Nel 1951 il papa, terrorizzato per un possibile successo dei comunisti al comune di Roma, entra in conflitto con De Gasperi chiedendo che l’alleanza anticomunista si estenda anche ai monarchici e ai missini con una lista unica. De Gasperi ha ragione da vendere nel ricordare al papa lo spirito antifascista della Costituzione e la frattura che una simile alleanza avrebbe provocato con il partito repubblicano e socialdemocratico che sostenevano il governo. Eppure qualcuno ha voluto trovare perfino in questa posizione di papa Pacelli una sorta di intuizione di quel bipolarismo che oggi è considerato vangelo con la condanna all’inferno di ogni ipotesi centrista tipo quella rappresentata allora da De Gasperi.

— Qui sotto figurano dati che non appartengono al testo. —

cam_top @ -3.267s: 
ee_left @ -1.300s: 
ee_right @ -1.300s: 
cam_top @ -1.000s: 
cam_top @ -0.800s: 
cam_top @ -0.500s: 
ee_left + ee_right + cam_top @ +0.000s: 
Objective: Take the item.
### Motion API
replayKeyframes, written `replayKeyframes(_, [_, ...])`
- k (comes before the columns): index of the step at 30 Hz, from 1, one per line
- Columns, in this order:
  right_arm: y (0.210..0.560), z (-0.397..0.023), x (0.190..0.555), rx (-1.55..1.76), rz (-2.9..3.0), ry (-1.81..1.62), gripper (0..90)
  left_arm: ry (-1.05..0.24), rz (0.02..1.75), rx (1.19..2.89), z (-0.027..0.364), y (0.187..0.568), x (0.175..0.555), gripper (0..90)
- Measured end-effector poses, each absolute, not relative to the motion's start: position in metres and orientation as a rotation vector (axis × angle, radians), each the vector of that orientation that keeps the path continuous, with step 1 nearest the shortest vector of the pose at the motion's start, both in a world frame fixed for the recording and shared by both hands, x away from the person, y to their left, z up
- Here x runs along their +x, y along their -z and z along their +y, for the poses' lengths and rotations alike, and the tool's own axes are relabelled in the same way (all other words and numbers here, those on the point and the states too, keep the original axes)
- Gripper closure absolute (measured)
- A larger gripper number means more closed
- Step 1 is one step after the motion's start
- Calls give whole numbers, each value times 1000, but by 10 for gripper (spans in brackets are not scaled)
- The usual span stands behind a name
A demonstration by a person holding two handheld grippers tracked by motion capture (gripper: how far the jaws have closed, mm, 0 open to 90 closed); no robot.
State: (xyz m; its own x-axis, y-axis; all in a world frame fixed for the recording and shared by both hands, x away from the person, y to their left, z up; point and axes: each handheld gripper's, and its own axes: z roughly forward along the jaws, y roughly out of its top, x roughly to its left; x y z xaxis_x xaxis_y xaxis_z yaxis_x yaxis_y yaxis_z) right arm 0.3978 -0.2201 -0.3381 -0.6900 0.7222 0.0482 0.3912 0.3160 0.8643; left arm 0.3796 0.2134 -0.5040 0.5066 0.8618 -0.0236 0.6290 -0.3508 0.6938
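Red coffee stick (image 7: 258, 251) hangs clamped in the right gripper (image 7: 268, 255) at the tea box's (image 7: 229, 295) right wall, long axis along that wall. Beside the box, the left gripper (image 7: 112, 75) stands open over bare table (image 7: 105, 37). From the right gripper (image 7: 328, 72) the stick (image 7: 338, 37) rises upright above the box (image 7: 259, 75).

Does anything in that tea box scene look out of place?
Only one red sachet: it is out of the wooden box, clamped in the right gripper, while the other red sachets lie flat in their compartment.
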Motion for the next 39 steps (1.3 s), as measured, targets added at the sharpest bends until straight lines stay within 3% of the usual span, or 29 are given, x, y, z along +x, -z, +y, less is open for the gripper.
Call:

Tuttavia questa battaglia condotta nei confronti del comunismo non rimaneva fine a se stessa. Essa entrava a far parte di quel grandioso progetto della riconquista della società che fu chiamata allora la «crociata per il grande ritorno» e che aveva l’ambizione di ricostruire una sorta di egemonia a partire dai centri di produzione della cultura cioè dai partiti, dai sindacati, dai giornali, dalla radio, dal cinema, dalla editoria, dalla scuola per finire all’università. Ma al di là della aneddotica fatta anche di attivismo organizzativo e di proselitismo acceso rimaneva il fatto che il papa era uscito ingigantito per il suo pacifismo di principio semplicemente perché la guerra era stata terribile e in Italia era rimasto l’unica autorità presente a Roma anche a costo di insanguinare la sua veste quando lo Stato si era disfatto e perfino il re era fuggito. Fu soprattutto la consapevolezza della propria forza in un momento eccezionale a nutrire le sue grandi ambizioni di riconquista. Il risultato fu parziale ma la forza organizzativa e ispiratrice della Chiesa e del mondo cattolico, come risulta da un’inchiesta compiuta all’indomani della sua morte, risulta impressionante.